• WHAT IS BEING ASKED:
Scan the listing beneath this sentence. Report each line with the word "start".

• DATA EXTRACT:
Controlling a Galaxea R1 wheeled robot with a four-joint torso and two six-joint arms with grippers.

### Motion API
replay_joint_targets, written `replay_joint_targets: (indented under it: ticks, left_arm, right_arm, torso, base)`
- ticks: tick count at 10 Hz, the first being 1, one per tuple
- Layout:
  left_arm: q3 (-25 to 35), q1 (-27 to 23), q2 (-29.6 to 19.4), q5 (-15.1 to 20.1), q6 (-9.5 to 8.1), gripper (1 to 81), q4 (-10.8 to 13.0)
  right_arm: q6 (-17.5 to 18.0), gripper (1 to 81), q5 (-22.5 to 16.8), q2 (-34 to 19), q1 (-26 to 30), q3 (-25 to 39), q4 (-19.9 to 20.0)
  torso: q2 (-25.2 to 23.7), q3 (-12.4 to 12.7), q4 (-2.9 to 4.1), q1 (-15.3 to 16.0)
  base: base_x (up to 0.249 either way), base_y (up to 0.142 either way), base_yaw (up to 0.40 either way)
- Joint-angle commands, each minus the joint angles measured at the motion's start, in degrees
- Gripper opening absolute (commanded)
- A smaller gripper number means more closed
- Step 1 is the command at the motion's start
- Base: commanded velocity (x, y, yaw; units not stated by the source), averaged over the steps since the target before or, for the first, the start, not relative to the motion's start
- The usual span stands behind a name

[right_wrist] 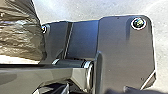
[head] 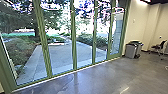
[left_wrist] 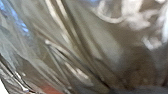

• FINISHED EXERCISE:
- Joint-angle commands, each minus the joint angles measured at the motion's start, in degrees
- Step 1 is the command at the motion's start
- Base: commanded velocity (x, y, yaw; units not stated by the source), averaged over the steps since the target before or, for the first, the start, not relative to the motion's start

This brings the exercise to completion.